The chip surface with a ligand density of 30 RU was shown to have 3-fold higher SPR sensitivity than the chip surface with a ligand density of 9 RU for detecting the free Keap1 Kelch domain protein, while the SA chip with a higher ligand density of 300 RU was shown to have around 20× higher SPR sensitivity than the chip surface with a ligand density of 9 RU as shown in Figure 3. No equilibrium could be reached during the 1 min association period on either sensor chip surfaces with higher ligand density; however, sensorgrams obtained from the 30 RU surface can still be fitted properly to a simple 1:1 Langmuir model and the K_D^surface calculated was in good agreement with that obtained on the chip surface with a ligand density of 9 RU. Two separate standard curves were obtained for the 30 and 300 RU surfaces by plotting the initial slopes of the association phase against the concentration of Keap1 Kelch domain and both could be used to calculate the free Keap1 Kelch domain concentration in the presence of varying concentrations of inhibitory Nrf2 peptides in solution competition assays. To achieve the highest sensitivity for the detection of free Keap1 Kelch domain protein, the SA chip with the high ligand density of 300 RU was used in solution competition assays to determine the binding affinity of inhibitory Nrf2 peptides to Keap1 Kelch domain protein in solution.

SPR sensorgrams of the binding of varying concentrations of Kelch domain of Keap1 to biotin-labeled 16mer Nrf2 peptide captured on SA chip with a ligand density of 300 RU (A) and plot of the initial slopes highlighted in red from 5 s to 15 s in the association phase of sensorgrams in A as a function of free Kelch domain of Keap1 concentrations as calibration curve (B).
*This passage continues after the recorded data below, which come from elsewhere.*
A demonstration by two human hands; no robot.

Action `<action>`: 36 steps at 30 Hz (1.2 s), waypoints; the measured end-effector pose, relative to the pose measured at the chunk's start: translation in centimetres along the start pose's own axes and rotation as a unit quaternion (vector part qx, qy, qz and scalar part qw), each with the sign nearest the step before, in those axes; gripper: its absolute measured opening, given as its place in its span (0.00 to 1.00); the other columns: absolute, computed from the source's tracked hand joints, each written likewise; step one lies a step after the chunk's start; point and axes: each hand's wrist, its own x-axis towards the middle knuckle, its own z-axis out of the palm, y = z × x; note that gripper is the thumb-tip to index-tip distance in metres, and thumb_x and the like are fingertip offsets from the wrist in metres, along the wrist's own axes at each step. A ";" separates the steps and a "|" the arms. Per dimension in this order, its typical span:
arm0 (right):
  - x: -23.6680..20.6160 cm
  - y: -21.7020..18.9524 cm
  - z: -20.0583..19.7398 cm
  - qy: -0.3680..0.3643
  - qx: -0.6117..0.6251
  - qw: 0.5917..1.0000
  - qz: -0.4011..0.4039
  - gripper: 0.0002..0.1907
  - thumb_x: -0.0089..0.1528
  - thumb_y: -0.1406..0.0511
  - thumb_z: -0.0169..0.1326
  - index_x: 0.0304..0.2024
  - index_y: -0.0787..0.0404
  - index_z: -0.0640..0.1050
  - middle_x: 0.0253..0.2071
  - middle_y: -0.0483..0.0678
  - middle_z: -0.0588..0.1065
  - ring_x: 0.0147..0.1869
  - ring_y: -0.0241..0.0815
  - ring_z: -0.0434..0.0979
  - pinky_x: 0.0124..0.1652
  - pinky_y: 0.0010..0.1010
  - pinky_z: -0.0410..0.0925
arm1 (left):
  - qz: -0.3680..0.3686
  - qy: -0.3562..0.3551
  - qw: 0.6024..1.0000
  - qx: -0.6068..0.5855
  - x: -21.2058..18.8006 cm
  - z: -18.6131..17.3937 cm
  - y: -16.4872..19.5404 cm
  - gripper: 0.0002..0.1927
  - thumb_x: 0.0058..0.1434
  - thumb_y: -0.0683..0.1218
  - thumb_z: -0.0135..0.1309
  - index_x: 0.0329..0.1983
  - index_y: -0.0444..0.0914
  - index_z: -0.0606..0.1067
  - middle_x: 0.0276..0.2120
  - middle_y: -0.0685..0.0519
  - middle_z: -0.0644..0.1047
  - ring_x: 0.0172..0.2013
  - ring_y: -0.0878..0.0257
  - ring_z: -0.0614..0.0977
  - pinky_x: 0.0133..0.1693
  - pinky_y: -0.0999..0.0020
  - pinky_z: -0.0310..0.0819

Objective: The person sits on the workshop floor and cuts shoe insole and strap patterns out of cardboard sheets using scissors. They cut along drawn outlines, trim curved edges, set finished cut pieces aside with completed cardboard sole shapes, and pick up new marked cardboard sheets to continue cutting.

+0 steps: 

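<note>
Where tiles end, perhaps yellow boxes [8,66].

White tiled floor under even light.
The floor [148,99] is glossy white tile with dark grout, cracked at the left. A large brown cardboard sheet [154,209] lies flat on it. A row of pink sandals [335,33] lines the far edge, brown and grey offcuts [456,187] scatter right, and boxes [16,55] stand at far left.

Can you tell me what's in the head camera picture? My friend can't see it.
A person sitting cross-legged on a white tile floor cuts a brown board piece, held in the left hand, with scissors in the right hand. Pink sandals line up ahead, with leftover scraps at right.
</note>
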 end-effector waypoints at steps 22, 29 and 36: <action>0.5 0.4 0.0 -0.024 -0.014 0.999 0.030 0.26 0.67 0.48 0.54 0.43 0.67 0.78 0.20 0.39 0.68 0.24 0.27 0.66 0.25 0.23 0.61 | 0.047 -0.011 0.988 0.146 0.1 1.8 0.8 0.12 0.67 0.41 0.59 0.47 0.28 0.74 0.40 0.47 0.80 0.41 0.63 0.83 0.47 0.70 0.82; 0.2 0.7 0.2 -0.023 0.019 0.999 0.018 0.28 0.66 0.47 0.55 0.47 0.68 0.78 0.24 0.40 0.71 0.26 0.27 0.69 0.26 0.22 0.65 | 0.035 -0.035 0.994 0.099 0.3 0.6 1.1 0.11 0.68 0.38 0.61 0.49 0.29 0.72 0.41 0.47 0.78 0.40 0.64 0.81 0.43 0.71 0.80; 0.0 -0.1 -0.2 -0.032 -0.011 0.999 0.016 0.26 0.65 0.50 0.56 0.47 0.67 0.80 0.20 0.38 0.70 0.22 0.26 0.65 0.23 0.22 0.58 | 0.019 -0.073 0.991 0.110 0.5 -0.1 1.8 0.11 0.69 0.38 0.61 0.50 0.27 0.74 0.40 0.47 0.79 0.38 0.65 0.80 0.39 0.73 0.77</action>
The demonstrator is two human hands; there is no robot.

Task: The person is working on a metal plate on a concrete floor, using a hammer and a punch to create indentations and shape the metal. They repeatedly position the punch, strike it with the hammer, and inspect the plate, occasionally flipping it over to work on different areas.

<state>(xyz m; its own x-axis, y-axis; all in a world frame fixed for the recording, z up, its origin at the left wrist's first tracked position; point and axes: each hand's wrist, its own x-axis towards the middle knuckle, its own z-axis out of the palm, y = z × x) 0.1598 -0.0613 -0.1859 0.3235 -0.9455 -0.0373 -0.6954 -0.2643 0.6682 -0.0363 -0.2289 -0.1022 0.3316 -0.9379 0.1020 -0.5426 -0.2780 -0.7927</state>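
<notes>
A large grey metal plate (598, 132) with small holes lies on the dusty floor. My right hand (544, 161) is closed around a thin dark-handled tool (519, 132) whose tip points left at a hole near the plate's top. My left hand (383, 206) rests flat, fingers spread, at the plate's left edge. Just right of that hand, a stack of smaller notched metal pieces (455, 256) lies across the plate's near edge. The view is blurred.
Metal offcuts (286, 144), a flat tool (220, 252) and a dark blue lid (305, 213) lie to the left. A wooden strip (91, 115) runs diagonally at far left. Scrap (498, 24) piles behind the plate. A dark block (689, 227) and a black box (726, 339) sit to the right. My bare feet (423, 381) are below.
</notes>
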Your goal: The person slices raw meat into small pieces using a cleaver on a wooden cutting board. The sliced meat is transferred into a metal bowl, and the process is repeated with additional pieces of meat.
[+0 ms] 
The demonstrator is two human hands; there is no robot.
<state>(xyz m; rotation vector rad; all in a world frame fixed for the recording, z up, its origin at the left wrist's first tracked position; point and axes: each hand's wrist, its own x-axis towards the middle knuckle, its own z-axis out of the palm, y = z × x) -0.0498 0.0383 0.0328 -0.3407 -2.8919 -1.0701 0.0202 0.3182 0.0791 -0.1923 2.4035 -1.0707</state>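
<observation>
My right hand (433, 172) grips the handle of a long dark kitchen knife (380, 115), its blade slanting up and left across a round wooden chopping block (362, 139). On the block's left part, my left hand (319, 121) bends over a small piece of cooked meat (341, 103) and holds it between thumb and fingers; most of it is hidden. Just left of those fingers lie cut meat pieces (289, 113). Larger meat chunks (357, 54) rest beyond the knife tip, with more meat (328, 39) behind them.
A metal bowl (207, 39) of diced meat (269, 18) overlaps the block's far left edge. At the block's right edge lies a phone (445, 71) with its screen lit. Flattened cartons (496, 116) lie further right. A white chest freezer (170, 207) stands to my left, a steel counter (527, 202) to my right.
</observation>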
Competition experiments were first performed with a fixed concentration of Keap1 Kelch domain (40 nM) in the presence of varying concentrations of the inhibitory 16mer Nrf2 peptide (1 nM – 1 μM). The K_D^solution of the 16mer Nrf2 peptide calculated from the competition study as shown in Figure 4 was 23.9 nM. This K_D in solution is in good agreement with the 20 nM K_D reported using ITC.³⁸ It should be pointed out that the K_D^solution between Keap1 Kelch domain and Nrf2 peptides in SPR competition experiments were calculated based on the assumption of 1:1 binding stoichiometry. Although other scenarios could not be excluded from our SPR competition experiments alone, our assumption of 1:1 binding stoichiometry is reasonable considering that the co-crystal structures of Keap1 Kelch domain with an Nrf2 peptide show only one binding site for Nrf2 peptides^38,41 and that previous ITC experiments demonstrated 1:1 binding stoichiometry between Keap1 Kelch domain and Nrf2 peptides.^32–34

SPR sensorgrams of the binding of Keap1 Kelch domain (40 nM) to biotin-labeled 16mer Nrf2 peptide captured on a SA chip with ligand density (~300 RU) in the presence of varying concentrations (1 nM to 1 μM) of 16mer Nrf2 peptide (A) and the binding curve as a plot of the fraction of Keap1 Kelch domain protein bound against the concentration of the inhibitory 16mer Nrf2 peptide was fitted to the quadratic equation to derive the equilibrium dissociation constant between the Keap1 Kelch domain and the inhibitory 16mer Nrf2 peptide (B).

Ranking of inhibitory Nrf2 peptides

To determine the minimal sequence of Nrf2 peptides required for binding to Keap1 Kelch domain, a series of Nrf2 peptides containing the binding motif ETGE were synthesized and evaluated using the solution competition assay developed. As shown in Figure 5A, 7mer and 8mer Nrf2 peptides showed very low binding affinities to Keap1 Kelch domain with a K_D^solution much greater than 1 μM, while 9mer Nrf2 peptide exhibited a moderate affinity to Keap1 Kelch domain with a K_D^solution of 352 nM. Nrf2 peptides greater than 9 amino acid residues were shown to have comparable binding affinities with K_D^solution ranging from 22 nM to 31 nM considering the errors from the concentration determination using amino acid analyses. These results indicate that the minimal Nrf2 peptide sequence required for binding to Keap1 Kelch domain is the 9mer Nrf2 peptide L⁷⁶DEETGFEL⁸⁴ and that at least three amino acid residues (L76, D77 and E78) close to the N-terminal end of ETGE motif are necessary to maintain their high Keap1 binding affinity.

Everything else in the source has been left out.